(Items listed in a dataset)
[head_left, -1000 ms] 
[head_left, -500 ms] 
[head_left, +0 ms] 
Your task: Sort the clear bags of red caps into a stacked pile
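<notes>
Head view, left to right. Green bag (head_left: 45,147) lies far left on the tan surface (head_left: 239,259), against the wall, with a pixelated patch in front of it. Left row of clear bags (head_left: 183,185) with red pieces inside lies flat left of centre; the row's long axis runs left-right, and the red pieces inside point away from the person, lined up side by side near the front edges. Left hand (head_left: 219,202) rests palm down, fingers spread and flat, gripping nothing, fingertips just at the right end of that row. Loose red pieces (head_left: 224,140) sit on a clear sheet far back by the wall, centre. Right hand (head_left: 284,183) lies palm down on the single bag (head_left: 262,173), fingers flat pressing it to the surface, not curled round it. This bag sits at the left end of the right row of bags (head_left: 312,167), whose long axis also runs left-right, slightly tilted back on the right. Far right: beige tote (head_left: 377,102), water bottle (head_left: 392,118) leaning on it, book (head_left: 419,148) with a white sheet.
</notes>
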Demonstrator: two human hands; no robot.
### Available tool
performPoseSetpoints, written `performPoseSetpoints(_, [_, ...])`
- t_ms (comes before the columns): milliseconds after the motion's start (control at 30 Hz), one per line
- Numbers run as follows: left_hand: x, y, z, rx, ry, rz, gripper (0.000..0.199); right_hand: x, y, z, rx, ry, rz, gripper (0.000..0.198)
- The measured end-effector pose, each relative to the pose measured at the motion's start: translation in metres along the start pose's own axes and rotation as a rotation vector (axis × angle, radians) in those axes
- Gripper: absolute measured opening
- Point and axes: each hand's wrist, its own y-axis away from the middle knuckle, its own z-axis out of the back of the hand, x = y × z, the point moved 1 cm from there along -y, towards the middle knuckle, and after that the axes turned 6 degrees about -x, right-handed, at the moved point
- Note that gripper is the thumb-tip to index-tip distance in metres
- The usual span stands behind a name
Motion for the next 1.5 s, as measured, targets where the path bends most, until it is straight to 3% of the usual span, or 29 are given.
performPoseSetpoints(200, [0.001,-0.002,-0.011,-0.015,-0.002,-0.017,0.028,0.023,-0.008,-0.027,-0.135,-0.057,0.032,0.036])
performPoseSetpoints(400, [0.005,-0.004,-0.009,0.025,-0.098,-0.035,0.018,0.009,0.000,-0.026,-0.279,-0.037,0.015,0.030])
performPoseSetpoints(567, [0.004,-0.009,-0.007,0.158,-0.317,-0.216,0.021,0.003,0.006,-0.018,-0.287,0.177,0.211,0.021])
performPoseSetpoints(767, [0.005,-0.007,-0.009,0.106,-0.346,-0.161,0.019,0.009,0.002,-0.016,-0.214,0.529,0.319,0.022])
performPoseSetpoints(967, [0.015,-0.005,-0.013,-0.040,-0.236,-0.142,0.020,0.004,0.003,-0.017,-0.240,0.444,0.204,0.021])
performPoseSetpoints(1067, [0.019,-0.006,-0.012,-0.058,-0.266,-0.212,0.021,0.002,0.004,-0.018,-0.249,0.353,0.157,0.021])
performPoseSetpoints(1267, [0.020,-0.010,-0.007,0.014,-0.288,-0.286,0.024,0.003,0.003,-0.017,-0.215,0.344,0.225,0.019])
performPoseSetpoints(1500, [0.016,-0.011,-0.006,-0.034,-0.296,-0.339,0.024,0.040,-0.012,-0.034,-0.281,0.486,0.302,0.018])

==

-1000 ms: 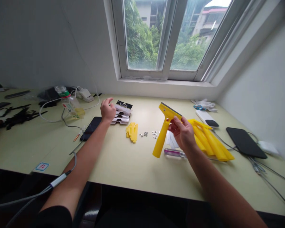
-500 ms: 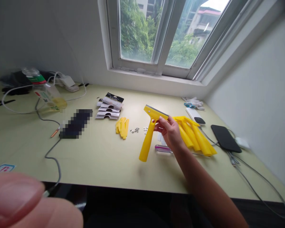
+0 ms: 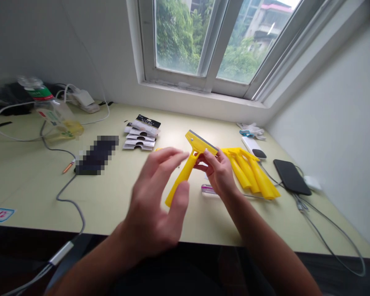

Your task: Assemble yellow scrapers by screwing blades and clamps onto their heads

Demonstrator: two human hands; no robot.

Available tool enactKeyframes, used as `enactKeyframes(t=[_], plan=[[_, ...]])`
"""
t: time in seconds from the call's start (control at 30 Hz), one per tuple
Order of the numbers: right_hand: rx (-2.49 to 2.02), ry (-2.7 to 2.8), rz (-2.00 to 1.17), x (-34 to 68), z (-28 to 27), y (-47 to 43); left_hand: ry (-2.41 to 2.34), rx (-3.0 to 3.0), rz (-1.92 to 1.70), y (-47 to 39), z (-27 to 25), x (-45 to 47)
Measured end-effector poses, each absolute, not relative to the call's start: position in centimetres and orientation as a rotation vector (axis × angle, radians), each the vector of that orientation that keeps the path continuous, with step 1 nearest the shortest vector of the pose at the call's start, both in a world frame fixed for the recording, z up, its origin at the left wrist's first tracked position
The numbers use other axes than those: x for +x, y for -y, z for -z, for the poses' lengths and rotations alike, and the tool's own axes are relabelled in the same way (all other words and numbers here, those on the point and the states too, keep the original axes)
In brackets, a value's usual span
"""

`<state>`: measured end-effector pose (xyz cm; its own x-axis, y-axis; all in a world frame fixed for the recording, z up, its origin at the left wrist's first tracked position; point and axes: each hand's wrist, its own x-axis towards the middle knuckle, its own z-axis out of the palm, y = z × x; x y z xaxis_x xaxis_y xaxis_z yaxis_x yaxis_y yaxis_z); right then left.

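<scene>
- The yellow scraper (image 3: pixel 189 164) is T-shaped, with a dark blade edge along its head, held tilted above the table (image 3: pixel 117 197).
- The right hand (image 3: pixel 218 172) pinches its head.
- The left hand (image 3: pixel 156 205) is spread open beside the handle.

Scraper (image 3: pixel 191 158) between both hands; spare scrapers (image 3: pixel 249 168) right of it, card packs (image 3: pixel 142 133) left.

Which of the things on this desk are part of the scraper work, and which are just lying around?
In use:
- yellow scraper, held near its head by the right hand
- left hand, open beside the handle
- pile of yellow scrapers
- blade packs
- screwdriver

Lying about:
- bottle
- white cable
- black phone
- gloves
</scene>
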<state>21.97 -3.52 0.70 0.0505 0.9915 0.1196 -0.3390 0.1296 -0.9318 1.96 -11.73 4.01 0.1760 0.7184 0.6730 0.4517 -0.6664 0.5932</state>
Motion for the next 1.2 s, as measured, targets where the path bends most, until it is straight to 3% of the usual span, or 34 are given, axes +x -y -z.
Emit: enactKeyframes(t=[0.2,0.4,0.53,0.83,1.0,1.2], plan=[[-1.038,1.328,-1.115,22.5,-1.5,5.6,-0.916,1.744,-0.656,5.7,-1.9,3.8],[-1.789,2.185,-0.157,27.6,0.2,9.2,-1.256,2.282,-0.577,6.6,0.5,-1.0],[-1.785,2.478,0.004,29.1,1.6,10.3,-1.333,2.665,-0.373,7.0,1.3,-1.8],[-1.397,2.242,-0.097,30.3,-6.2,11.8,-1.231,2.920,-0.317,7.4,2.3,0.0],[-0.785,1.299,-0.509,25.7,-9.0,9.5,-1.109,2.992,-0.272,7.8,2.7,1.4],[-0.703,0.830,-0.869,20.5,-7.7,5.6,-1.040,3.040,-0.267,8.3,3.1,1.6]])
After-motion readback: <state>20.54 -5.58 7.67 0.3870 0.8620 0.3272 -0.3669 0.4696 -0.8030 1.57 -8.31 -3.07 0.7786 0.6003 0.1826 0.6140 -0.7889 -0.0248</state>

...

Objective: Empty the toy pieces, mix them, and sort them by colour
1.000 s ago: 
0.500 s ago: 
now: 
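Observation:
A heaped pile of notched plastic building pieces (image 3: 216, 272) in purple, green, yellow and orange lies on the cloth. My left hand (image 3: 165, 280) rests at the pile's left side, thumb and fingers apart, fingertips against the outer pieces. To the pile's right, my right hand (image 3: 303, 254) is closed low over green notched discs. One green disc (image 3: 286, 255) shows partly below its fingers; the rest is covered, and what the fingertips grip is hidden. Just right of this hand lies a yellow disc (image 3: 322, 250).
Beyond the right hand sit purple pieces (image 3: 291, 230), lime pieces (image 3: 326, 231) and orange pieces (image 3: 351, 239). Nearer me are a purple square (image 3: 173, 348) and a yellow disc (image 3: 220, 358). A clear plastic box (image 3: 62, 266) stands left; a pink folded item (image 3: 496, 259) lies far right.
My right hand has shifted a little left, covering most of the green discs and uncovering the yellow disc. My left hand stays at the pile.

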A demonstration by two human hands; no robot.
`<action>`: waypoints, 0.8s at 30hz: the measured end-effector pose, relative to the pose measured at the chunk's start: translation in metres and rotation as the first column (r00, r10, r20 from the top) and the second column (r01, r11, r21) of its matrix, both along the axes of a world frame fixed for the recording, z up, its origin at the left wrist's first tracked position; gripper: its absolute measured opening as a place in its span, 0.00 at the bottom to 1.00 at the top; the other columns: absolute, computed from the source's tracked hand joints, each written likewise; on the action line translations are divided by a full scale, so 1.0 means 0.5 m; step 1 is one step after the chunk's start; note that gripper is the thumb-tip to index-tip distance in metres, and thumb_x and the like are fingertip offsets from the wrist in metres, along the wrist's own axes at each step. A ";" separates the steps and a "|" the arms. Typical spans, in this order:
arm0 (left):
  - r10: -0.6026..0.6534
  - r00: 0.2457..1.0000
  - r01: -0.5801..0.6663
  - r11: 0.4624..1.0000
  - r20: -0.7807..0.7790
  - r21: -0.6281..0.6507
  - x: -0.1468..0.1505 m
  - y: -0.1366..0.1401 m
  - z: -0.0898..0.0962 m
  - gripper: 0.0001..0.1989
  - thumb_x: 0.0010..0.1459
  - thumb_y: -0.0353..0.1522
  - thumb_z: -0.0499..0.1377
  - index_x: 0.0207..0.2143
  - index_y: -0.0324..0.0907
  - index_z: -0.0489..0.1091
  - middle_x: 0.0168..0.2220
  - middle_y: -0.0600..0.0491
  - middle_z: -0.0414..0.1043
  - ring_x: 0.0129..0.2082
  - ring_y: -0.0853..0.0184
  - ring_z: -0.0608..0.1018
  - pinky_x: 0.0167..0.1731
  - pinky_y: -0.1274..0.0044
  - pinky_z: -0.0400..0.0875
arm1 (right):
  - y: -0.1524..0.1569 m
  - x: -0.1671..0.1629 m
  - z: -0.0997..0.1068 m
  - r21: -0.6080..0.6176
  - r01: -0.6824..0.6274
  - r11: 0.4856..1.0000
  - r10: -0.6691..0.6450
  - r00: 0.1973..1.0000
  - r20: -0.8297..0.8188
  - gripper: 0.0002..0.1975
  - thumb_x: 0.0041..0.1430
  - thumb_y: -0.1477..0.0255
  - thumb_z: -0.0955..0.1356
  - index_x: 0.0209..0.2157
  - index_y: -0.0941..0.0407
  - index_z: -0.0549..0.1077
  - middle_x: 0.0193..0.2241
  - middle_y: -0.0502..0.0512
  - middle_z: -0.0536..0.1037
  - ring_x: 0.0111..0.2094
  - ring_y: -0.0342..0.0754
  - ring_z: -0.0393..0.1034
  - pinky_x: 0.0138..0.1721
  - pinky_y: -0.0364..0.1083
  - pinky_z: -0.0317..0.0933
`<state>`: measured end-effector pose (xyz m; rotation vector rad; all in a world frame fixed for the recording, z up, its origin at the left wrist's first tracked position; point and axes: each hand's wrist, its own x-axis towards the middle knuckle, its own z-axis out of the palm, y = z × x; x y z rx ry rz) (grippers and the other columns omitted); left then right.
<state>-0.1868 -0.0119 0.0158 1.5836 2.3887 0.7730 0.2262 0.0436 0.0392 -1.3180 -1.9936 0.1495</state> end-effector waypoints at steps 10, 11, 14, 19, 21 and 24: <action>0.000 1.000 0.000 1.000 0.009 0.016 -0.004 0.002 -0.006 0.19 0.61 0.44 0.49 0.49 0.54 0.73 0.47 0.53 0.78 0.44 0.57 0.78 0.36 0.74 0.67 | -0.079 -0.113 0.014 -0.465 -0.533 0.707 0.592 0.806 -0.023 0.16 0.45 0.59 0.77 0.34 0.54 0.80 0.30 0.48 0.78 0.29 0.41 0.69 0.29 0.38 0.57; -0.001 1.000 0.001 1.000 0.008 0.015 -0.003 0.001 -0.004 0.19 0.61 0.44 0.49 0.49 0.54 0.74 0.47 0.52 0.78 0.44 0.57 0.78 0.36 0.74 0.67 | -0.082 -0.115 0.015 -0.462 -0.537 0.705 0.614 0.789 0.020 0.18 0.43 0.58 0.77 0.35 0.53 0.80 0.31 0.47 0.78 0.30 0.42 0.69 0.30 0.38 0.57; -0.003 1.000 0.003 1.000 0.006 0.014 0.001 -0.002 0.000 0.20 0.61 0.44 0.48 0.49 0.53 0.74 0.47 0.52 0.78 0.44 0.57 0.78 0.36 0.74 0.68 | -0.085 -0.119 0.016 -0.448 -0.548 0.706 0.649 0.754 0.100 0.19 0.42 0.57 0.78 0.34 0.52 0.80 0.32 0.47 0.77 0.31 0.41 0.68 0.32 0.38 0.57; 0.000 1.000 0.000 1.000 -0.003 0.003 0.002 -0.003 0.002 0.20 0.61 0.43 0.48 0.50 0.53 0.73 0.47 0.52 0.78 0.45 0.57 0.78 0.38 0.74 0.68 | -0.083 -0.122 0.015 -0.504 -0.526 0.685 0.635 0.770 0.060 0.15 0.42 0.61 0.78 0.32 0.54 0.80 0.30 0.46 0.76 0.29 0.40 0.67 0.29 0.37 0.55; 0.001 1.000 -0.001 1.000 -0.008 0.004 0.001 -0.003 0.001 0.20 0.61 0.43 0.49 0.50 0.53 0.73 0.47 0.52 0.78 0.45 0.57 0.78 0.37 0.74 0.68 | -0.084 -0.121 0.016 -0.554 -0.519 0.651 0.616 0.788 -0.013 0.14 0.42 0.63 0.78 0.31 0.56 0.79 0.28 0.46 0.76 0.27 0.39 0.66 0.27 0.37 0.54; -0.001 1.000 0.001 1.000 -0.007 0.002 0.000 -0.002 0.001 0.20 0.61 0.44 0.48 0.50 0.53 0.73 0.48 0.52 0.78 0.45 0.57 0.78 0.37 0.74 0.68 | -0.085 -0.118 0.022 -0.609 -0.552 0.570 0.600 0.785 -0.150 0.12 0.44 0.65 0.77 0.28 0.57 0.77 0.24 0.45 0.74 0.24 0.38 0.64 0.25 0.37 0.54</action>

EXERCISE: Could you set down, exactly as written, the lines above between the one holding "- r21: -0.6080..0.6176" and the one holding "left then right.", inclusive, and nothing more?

ANSWER SECTION:
  - r21: -0.6080..0.6176
  - r01: -0.6824..0.6274
  - r11: 0.4856..1.0000
  - r10: -0.6691..0.6450
  - r00: 0.1973..1.0000
  - r20: -0.8297..0.8188
  - gripper: 0.0002..0.1975
  - thumb_x: 0.0041..0.1430
  - thumb_y: -0.1477..0.0255
  - thumb_z: -0.0955..0.1356
  - index_x: 0.0209..0.2157
  - index_y: -0.0941..0.0407
  - index_z: -0.0549..0.1077
  - middle_x: 0.0193..0.2241
  - middle_y: -0.0502..0.0512
  - middle_z: -0.0536..0.1037
  - ring_x: 0.0111..0.2094
  - ring_y: -0.0342..0.0754
  - ring_z: -0.0393..0.1034
  - pinky_x: 0.0138..0.1721
  - pinky_y: -0.0364..0.1083
  - pinky_z: -0.0317..0.0933
`<state>`: measured end-effector pose (xyz m; rotation vector rad; all in a world frame fixed for the recording, z up, its origin at the left wrist's first tracked position; point and axes: each hand's wrist, its own x-axis towards the middle knuckle, its own z-axis out of the palm, y = z × x; x y z rx ry rz) (grippers and the other columns omitted); left then right.

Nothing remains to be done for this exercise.